Records from a data source
------------
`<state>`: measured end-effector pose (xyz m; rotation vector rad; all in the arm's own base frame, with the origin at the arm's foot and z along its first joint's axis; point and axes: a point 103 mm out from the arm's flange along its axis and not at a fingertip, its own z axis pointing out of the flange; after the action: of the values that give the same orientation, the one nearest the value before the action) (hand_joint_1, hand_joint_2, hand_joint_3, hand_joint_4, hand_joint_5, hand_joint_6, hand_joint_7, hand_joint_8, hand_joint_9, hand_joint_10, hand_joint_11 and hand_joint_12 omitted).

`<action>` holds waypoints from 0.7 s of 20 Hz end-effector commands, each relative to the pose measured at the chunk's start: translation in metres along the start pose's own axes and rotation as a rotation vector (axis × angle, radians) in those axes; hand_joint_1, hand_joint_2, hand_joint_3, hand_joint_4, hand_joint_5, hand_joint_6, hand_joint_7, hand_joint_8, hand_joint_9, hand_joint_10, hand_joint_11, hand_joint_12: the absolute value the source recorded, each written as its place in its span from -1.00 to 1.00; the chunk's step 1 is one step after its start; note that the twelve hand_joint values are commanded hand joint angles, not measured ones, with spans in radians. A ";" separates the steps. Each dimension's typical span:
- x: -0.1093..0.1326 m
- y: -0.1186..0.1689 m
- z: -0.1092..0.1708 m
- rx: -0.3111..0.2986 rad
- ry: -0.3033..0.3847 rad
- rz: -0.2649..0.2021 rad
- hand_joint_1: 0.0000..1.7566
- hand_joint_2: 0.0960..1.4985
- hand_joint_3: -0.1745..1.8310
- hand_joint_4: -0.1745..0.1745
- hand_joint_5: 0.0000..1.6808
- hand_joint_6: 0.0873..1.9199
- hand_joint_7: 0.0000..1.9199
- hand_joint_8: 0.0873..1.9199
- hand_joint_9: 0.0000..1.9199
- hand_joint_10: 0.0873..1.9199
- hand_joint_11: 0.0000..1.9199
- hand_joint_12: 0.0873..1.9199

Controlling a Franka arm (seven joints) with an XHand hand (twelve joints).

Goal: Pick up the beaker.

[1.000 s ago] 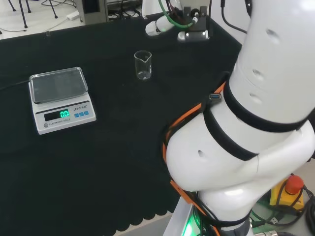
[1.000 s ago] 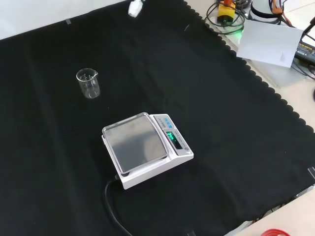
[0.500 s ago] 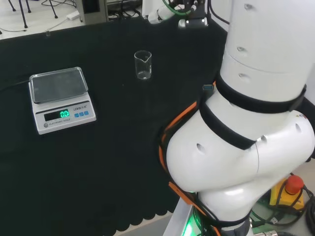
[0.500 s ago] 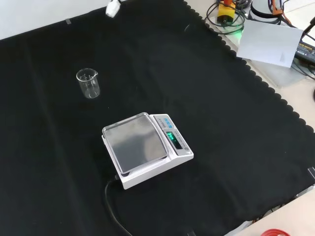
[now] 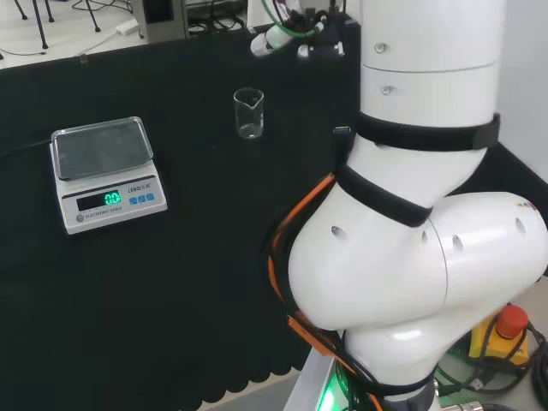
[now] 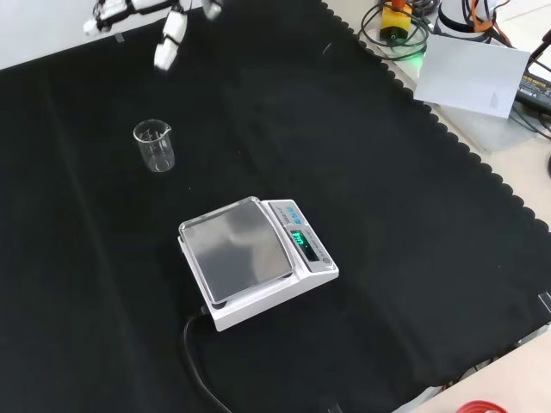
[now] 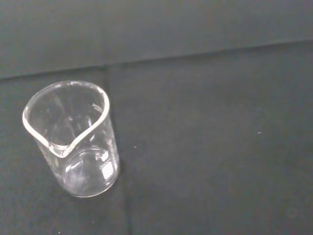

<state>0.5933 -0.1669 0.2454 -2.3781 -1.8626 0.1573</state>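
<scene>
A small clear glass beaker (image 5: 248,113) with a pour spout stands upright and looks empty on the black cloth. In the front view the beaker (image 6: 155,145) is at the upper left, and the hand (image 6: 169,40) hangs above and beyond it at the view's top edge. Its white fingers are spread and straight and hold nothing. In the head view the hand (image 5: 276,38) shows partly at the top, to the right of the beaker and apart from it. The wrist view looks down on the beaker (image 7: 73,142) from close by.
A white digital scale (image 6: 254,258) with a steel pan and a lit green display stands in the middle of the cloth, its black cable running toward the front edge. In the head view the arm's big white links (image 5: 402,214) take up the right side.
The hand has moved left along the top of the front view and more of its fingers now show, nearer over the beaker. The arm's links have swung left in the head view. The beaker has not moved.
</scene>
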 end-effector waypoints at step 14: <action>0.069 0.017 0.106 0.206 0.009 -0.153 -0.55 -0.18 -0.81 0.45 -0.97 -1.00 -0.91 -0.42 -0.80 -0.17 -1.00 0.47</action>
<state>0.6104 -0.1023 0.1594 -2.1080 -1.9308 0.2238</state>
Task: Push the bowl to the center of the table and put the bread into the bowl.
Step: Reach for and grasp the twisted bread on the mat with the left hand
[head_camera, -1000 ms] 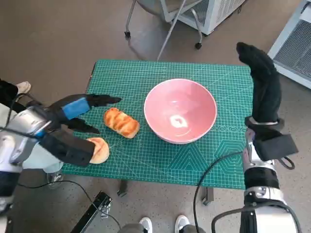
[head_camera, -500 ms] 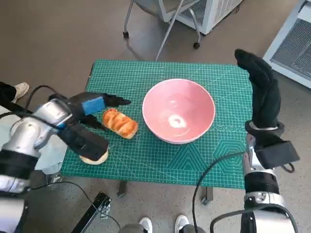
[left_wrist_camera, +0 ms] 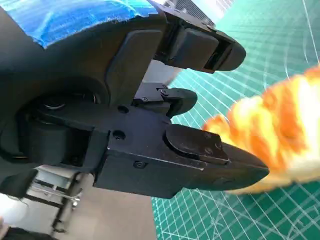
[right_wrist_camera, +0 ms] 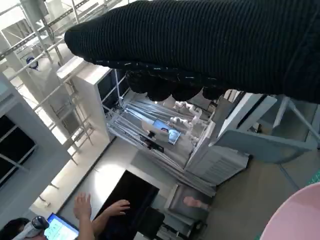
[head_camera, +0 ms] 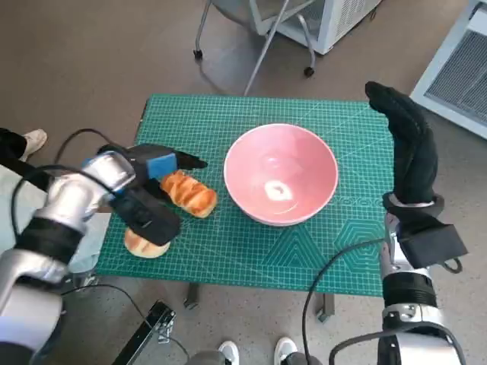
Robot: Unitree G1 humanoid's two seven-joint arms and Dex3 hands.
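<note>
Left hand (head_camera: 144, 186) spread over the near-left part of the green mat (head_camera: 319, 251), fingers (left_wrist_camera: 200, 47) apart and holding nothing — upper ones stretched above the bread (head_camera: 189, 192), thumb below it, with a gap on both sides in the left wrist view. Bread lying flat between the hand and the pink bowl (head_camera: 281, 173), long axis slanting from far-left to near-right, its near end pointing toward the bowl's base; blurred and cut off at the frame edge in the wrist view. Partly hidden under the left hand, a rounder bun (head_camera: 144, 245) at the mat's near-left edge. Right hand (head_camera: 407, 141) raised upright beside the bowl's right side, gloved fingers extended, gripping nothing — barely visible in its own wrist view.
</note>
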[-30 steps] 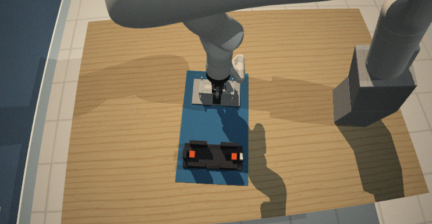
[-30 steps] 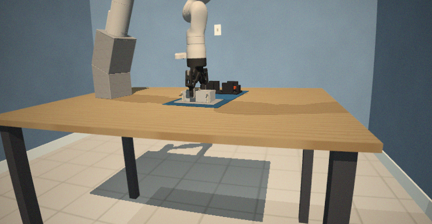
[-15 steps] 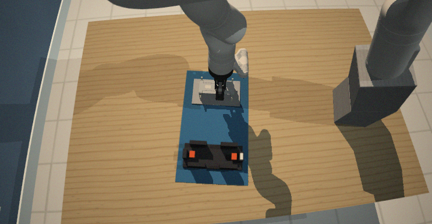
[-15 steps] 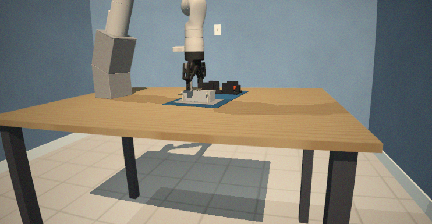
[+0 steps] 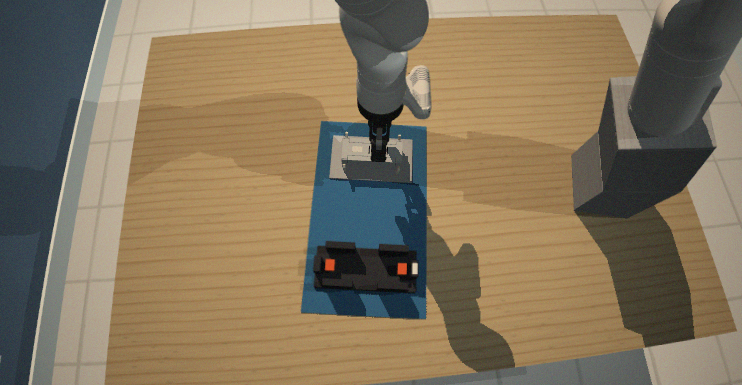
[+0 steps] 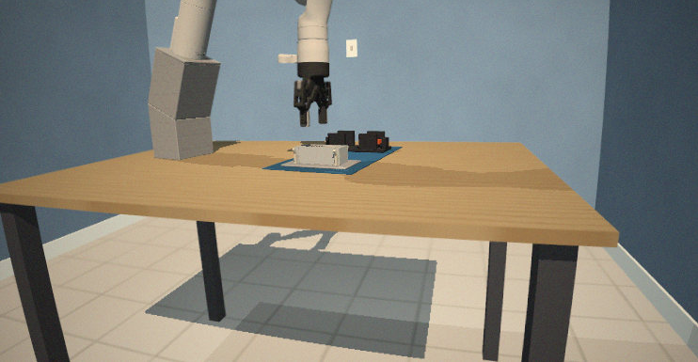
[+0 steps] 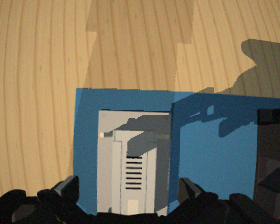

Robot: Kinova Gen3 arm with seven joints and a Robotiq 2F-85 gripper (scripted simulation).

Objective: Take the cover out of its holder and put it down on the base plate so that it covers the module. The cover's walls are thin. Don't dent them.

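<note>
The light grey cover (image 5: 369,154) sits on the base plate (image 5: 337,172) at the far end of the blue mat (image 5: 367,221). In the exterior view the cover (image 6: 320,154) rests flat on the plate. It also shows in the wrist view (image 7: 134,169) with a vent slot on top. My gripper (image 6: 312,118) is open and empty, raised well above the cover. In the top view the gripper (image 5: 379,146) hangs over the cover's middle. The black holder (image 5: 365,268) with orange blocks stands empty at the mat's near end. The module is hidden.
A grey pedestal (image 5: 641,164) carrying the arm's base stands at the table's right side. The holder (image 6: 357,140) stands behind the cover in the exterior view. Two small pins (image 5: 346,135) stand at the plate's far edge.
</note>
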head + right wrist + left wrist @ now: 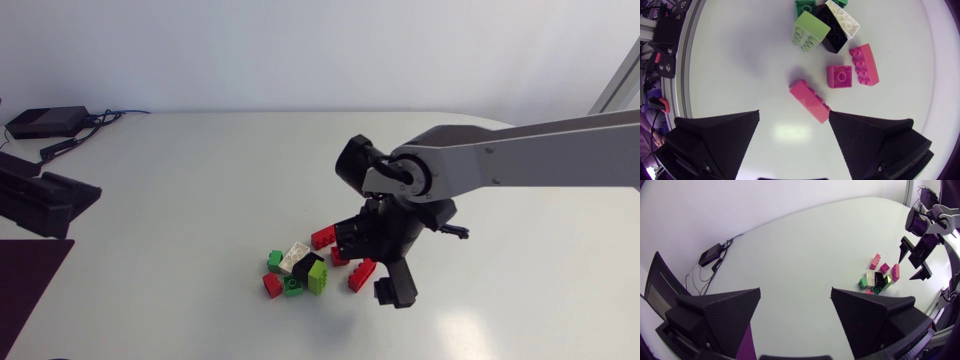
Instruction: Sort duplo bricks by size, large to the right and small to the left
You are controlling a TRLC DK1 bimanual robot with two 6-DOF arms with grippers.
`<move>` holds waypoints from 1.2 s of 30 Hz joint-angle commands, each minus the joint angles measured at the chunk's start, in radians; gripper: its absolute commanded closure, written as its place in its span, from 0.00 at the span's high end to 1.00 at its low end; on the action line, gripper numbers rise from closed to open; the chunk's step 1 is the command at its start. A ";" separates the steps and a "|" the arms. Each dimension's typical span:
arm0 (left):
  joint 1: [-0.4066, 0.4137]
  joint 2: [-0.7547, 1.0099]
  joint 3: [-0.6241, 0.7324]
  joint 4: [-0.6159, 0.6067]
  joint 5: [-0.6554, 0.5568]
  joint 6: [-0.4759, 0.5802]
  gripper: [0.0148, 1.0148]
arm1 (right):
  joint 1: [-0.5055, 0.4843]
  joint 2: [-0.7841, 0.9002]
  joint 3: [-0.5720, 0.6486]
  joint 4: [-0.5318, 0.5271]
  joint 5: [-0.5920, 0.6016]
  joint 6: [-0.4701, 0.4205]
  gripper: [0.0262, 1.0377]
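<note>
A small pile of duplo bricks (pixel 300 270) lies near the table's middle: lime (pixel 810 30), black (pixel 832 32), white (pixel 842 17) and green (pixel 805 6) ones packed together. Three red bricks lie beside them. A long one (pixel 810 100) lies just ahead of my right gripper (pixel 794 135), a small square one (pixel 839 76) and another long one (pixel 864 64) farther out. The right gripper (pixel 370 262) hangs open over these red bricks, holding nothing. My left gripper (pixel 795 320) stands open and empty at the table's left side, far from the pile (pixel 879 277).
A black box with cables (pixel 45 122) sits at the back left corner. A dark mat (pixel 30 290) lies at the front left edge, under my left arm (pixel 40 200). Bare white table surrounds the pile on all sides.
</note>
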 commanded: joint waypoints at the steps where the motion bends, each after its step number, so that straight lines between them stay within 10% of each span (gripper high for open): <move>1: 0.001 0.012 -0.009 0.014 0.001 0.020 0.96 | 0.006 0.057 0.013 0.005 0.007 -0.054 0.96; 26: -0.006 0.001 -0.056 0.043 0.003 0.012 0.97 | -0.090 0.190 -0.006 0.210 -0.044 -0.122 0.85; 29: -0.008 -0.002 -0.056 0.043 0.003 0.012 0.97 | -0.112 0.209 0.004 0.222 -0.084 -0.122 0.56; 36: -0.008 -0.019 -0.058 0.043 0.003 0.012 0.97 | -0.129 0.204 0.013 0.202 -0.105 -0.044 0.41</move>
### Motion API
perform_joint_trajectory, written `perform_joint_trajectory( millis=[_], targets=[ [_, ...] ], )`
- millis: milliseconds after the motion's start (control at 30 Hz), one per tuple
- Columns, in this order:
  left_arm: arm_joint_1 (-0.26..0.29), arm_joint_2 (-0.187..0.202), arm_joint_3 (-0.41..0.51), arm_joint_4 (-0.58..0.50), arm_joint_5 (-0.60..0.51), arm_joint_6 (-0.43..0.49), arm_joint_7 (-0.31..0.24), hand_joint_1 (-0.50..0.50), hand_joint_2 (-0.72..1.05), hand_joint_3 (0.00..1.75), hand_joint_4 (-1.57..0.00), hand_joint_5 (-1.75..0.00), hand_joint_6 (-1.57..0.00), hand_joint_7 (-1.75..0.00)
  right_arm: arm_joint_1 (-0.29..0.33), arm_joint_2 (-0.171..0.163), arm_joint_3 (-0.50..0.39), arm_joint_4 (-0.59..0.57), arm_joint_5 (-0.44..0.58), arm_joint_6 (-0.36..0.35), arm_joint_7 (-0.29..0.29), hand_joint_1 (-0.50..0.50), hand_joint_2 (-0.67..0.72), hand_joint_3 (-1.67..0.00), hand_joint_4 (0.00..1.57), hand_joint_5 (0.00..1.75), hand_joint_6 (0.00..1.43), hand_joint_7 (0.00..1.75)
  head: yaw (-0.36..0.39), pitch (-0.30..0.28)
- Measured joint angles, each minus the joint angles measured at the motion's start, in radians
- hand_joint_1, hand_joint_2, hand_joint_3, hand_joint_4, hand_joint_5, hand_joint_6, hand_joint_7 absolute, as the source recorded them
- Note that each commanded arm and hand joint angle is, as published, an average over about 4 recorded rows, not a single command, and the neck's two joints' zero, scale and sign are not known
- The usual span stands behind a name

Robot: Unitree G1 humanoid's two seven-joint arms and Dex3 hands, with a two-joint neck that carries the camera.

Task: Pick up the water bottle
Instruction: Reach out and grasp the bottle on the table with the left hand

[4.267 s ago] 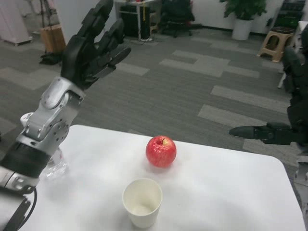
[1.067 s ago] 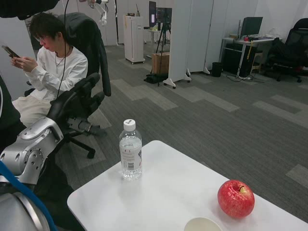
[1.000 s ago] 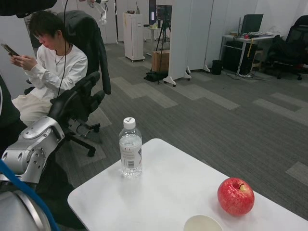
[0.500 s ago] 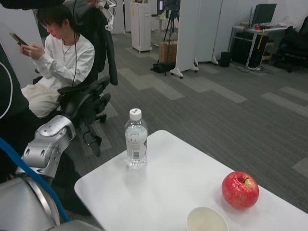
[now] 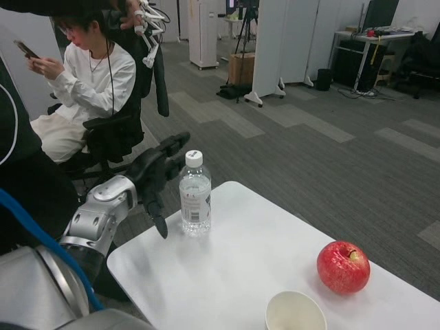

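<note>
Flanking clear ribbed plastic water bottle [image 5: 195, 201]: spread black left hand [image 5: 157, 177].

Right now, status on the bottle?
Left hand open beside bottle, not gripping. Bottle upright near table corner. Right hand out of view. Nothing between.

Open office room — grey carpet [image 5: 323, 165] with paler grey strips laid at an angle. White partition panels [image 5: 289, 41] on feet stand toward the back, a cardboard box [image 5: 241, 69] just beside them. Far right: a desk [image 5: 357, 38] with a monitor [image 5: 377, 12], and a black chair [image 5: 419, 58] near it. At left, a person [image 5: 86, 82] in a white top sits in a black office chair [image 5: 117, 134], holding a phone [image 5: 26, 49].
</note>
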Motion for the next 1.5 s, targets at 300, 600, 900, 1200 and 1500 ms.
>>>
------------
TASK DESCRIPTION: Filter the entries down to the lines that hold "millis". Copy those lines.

RESPONSE TO THE TASK:
perform_joint_trajectory, written `perform_joint_trajectory( millis=[_], targets=[ [_, ...] ], )`
- millis: milliseconds after the motion's start (control at 30 Hz), one per tuple

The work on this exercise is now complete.